こんな彼も礼儀というのは分かっているようで、私達が一緒に住むことに関しても彼が私の両親に頭を下げてから了承を得ているのも知っている。
彼は私が知らないと思っているのだろうが。

私だって何だかんだで彼と一緒にいることが当たり前になっていて、本当に嫌なら彼から逃げ出せるのにそれをした事は一度もない。

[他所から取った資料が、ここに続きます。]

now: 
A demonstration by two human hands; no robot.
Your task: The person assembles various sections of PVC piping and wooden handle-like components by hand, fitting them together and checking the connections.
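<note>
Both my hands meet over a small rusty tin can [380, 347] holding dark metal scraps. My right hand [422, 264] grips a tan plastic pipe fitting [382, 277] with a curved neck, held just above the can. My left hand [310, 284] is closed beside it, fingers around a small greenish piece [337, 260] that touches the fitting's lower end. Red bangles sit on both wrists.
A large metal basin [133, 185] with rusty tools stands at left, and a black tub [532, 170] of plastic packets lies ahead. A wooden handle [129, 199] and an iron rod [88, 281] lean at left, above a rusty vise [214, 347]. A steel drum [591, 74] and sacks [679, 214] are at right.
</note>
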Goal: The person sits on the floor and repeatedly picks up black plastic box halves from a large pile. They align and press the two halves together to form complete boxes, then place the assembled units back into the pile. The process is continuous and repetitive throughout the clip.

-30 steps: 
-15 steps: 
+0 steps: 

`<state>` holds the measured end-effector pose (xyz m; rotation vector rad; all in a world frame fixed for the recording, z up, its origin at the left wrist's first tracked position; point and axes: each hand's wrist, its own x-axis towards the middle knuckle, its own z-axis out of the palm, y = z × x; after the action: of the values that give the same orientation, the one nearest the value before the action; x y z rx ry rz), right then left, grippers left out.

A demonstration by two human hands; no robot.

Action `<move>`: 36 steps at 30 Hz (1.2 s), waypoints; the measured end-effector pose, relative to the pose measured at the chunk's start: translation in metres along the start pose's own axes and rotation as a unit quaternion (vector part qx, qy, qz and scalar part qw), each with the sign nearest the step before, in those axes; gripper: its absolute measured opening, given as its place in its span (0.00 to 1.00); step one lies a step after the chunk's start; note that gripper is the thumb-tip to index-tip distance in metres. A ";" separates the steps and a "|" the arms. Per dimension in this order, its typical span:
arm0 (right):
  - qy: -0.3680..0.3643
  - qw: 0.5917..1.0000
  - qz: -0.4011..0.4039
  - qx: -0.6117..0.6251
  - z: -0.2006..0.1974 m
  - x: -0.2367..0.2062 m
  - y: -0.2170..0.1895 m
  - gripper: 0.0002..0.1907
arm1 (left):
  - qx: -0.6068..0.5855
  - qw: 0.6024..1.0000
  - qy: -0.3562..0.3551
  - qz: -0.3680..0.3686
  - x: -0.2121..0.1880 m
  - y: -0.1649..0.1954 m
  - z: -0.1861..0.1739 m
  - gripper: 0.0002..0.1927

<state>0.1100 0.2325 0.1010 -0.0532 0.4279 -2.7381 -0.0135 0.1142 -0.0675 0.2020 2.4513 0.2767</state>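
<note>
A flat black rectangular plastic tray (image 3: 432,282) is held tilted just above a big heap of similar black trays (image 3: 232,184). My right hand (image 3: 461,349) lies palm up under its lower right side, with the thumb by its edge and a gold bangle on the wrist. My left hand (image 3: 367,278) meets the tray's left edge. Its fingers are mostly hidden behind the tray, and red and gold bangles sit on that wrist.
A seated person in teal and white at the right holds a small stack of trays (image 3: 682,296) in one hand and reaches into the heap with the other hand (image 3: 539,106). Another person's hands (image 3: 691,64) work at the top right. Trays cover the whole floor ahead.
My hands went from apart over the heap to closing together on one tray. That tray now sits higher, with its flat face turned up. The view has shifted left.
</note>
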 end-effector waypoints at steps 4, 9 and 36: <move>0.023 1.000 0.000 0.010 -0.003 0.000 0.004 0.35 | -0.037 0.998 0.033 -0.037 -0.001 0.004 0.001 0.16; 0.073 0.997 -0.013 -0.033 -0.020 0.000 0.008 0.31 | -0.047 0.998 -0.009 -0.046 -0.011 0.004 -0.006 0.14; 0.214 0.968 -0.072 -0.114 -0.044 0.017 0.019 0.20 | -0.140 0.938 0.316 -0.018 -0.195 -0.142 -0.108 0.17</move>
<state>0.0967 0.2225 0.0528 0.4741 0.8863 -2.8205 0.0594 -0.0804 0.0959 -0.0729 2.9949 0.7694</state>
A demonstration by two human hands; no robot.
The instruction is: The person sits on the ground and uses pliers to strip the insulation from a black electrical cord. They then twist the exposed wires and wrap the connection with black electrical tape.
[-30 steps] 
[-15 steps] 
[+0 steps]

そして、私が何故か彼に謝らなければならない雰囲気になり仕方なく「ごめんなさい。」と言えば「それでいいんだよ。俺に歯向かうな。」と言われる。

何なんだこの関係は。
本当に不毛だ。
彼は私のことを同じ人間と認識しているのかも怪しい。
彼が私の両親に頭を下げていたのは何かの幻だったのではないのか…
遠い目をして5年も昔のことを思い返す。

あの日彼が私の家から立ち去ると、両親は大喜びで私の部屋まで飛んできた。

「秀輝(シュウキ)くんから聞いたわよ!わざわざ改まらなくてもずっとあなた達が付き合ってるのは知ってたんだから気にしなくてもいいのに。ね?あなた?」

―付き合ってはいませんけど。

私は心の中でツっこんだ。

「そうだな。秀輝くんなら安心だ。今までも舞香を大切にしてくれていたのは父さん達も見ていたしな。」

―大切?意地悪しかされたことありませんけど。


しかも、私は彼に一緒に住むことなんて何も言われてなかった。
無理やり同じ会社の面接を受けさせられ、彼にみっちりと指導され勉強させられたかいもあってか、私達は同じ会社の内定をもらえたのだ。
だが、一緒に住むなんてそんな一大決心が必要なものを勝手に一人で決めてしまうなんて。
後から彼にどういうつもりなのか聞いた私はどんなに勇気がいったことか。

だが、彼は「この俺の身の回りの世話をさせてやるんだから有り難く思うんだな。」
と言いやがった。
「そんなの付き合ってもないのに、ありえない!」
と何度も訴えたが聞き入れてもらえず、とても嬉しそうな私達の両親がやる気満々でマンションを見つけてきて彼に「ここに決めたから。」とだけ言われた。
そして今にいたる。

彼は昔から頭が良かった。
まぁ当たり前と言えば当たり前だ。
彼の本性を知るのは彼の家族と私と彼の親友2人くらいなのだ。
私の両親は彼の本性を知らない。
人を操るのが上手いのだ。

そんな彼に付き合わされて、高校受験も大学受験も必死で勉強させられた。
「俺と同じところに受からなかったらどうなるかわかってるよな?」
恐ろしい笑みを向けられて、私は自分の身を守るために一生懸命だった。
そのおかげで無事に大手企業に就職できたので文句は言えないし、一応感謝もしている。

よくよく考えてみれば、彼と離れた方が自分の身を守ることになったのではないかとも思うが、今更だ。